The root of the word establishes what we are talking about.  I could ask whether you are the kind of person who lives with his tail tucked between his legs (the picture that the etymology of coward gives us) or a person who lives adventurously.  The question of whether I am being true to my marriage vows is not even referred to by this set of terms.  The choice of these terms imagines that we are talking about something else entirely.

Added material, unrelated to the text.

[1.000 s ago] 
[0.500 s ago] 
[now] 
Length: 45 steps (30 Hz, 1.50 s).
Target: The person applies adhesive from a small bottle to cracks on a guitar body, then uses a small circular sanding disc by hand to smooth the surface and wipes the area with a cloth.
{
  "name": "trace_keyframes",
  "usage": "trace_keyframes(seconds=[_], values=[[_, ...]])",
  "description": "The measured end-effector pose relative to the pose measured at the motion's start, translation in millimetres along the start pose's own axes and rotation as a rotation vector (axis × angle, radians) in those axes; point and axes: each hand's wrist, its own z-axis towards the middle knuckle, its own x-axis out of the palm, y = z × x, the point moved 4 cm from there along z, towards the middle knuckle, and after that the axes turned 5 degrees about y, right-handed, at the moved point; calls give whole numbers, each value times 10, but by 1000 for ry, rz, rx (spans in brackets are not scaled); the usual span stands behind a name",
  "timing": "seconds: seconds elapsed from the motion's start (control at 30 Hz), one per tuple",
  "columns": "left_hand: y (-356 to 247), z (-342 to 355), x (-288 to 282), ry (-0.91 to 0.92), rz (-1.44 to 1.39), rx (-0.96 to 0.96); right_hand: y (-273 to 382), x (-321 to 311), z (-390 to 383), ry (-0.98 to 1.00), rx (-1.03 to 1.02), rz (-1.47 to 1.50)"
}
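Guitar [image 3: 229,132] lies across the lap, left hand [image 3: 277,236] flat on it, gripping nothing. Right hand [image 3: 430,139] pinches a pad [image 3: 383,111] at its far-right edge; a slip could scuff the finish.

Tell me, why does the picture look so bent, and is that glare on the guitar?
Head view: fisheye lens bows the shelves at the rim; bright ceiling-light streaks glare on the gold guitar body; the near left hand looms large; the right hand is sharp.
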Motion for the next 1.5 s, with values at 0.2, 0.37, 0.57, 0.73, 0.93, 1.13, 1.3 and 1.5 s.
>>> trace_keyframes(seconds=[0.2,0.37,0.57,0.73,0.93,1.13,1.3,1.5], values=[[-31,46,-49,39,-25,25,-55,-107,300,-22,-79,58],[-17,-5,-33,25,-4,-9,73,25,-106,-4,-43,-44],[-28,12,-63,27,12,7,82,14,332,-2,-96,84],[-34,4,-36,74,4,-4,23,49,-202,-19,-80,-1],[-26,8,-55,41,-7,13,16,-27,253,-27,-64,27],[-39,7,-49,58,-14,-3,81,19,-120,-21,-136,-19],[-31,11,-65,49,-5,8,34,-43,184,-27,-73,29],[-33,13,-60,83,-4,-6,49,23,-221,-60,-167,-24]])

Or, to get the same destination by another route, you could say that what I call “faithful,” is just doing the same things with the same person over and over again.  It is just “routine.”  Or worse, it is a routine, a “regular, unvarying, or mechanical procedure, discharge of duties, etc.”— (Webster’s New World Dictionary ).  I am just a dullard, an automaton, vulgar (lower class) or bourgeoisie (middle class), or having no discrimination at all.  The discrimination charge implies that in staying with my original choice of a mate, I am displaying no interest at all in newer models or, worse, no ability to discriminate between my present mate and the set of potential mates.

Secularism 2The word we begin with, in other words, has a landscape of meanings in mind and treats alternative meanings unfavorably.[1]  I may want to talk about how faithful I am to my wife; that brings infidelity onto the table as an alternative.  You may want to talk about how risk averse I am (risk taking is a good thing) and brings risk avoidance onto the table as the unfavored alternative. Or about how mired I am in routine, unable to choose the good that is new or unable any longer to tell the difference.

So the root of the word chooses the topic and the prefix (usually) establishes a position with reference to that topic.[2]  That is why I like “that morality should be based solely on regard to the well-being of mankind in the present life” and don’t like “a system of the doctrines and practices that disregards or rejects any form of religious faith and worship.”  The first one says that secularism holds a certain view.  The second one says that secularism disregards a certain view.

I myself would prefer to say that I value fidelity, rather than that I undervalue courage or that I can’t tell the difference between a lower quality mate and a higher quality potential mate.  None of those distinctions has anything to do with what is true.  All of them have to do with establishing just what we are talking about.

The idea that occurred to me as Doug and I were talking was that secular is a really good word for a relative emphasis on this world and its events and relationships without regard for the additional question of whether there are alternatives (other worlds, events, and relationships).  Being a theist myself, I can’t think of the basis on which I would object to being called a “non-secularist.”  Or an infrasecularist, if the question should be whether my views come up to the level of secularism or whether they stay below (infra- or hypo-) secularism.

Actually, I don’t want to be called a non-secularist.  I just can’t think of how to go about complaining about it.

 


[1] This makes perfect sense historically, of course, but every history has its own beginning and its own preferences.

[2] Negative suffixes like –ard are sometimes used, as well as the -phobias and the -oseses.